**About this exercise**
Please copy each line of the listing that includes the string "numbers".

**Stored data**
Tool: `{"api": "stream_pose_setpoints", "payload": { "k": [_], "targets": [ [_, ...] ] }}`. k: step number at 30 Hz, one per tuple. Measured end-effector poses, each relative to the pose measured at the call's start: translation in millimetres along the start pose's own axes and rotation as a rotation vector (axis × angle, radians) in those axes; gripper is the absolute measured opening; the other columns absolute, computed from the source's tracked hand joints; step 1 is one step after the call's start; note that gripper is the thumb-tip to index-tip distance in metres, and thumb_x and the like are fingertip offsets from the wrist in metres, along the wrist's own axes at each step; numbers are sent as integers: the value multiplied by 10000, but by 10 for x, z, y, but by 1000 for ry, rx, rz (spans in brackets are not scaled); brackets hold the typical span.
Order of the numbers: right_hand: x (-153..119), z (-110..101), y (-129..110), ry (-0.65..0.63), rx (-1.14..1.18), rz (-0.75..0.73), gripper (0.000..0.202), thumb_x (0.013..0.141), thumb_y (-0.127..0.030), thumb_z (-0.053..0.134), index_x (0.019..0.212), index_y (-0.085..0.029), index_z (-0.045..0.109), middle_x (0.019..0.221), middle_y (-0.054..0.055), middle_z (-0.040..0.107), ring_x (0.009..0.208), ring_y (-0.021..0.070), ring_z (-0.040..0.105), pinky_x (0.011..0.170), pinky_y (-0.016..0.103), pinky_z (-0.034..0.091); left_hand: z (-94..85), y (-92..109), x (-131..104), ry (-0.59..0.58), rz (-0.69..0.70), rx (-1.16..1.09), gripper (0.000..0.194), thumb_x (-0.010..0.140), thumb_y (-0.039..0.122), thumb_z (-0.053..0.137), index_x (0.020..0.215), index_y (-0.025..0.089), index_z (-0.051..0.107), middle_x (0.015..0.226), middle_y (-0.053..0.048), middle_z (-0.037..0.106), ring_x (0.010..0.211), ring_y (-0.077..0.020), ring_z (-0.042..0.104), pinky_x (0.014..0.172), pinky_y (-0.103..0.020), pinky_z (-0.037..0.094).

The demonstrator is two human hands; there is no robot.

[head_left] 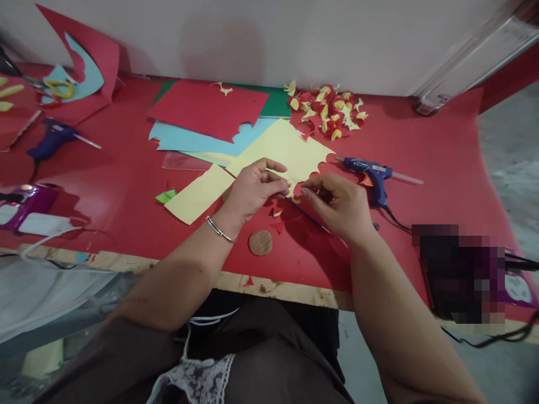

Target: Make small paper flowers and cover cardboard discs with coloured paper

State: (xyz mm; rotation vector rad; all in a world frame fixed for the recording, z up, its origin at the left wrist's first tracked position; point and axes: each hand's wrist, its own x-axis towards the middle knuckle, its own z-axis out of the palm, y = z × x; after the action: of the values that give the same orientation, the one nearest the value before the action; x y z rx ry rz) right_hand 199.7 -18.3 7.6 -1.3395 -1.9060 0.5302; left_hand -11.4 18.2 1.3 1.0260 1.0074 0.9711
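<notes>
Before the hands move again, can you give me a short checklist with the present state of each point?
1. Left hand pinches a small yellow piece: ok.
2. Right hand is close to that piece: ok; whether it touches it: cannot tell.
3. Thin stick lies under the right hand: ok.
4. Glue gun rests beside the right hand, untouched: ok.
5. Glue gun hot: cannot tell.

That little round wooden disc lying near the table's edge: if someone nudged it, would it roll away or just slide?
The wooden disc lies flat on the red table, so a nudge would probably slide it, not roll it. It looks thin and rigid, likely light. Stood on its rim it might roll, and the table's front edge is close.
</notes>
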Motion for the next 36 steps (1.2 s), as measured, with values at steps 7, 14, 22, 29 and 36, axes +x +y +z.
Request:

**Solution**
Tool: `{"api": "stream_pose_setpoints", "payload": { "k": [_], "targets": [ [_, ...] ] }}`. k: step number at 30 Hz, one per tuple. Measured end-effector poses, each relative to the pose measured at the call's start: translation in millimetres along the start pose's own axes and rotation as a rotation vector (axis × angle, radians) in those axes; gripper is the absolute measured opening; the other columns absolute, computed from the source's tracked hand joints; step 1 is one step after the call's start; note that gripper is the thumb-tip to index-tip distance in metres, and thumb_x and the like are fingertip offsets from the wrist in metres, along the wrist's own axes at each step; numbers are sent as integers: the value multiplied by 10000, but by 10 for x, z, y, but by 1000 for ry, rx, rz (spans in brackets are not scaled); brackets hold the typical span.
Order of the numbers: right_hand: x (-153..119), z (-110..101), y (-129..110), ry (-0.65..0.63), rx (-1.14..1.18), rz (-0.75..0.73), gripper (0.000..0.202), thumb_x (0.013..0.141), thumb_y (-0.127..0.030), thumb_z (-0.053..0.134), index_x (0.019..0.212), index_y (-0.085..0.029), index_z (-0.045..0.109), middle_x (0.019..0.221), middle_y (-0.054..0.055), middle_z (-0.040..0.107), ring_x (0.009..0.208), ring_y (-0.021..0.070), ring_z (-0.040..0.105), pinky_x (0.011..0.170), pinky_y (-0.016..0.103), pinky_z (-0.034..0.091); left_hand: z (-94..85), y (-92..109), x (-131..104), ry (-0.59..0.58), rz (-0.69..0.70), rx (-1.16..1.09), gripper (0.000..0.194), thumb_x (-0.010..0.140), thumb_y (-0.039..0.122), thumb_z (-0.053..0.137), index_x (0.020..0.215), index_y (-0.025..0.089), index_z (-0.051..0.107), middle_x (0.015..0.226), middle_y (-0.053..0.048), middle_z (-0.037..0.106), ring_x (0.010..0.211), ring_y (-0.077..0.020), ring_z (-0.042..0.104), pinky_x (0.014..0.172), pinky_y (-0.103..0.020), pinky_z (-0.037..0.094).

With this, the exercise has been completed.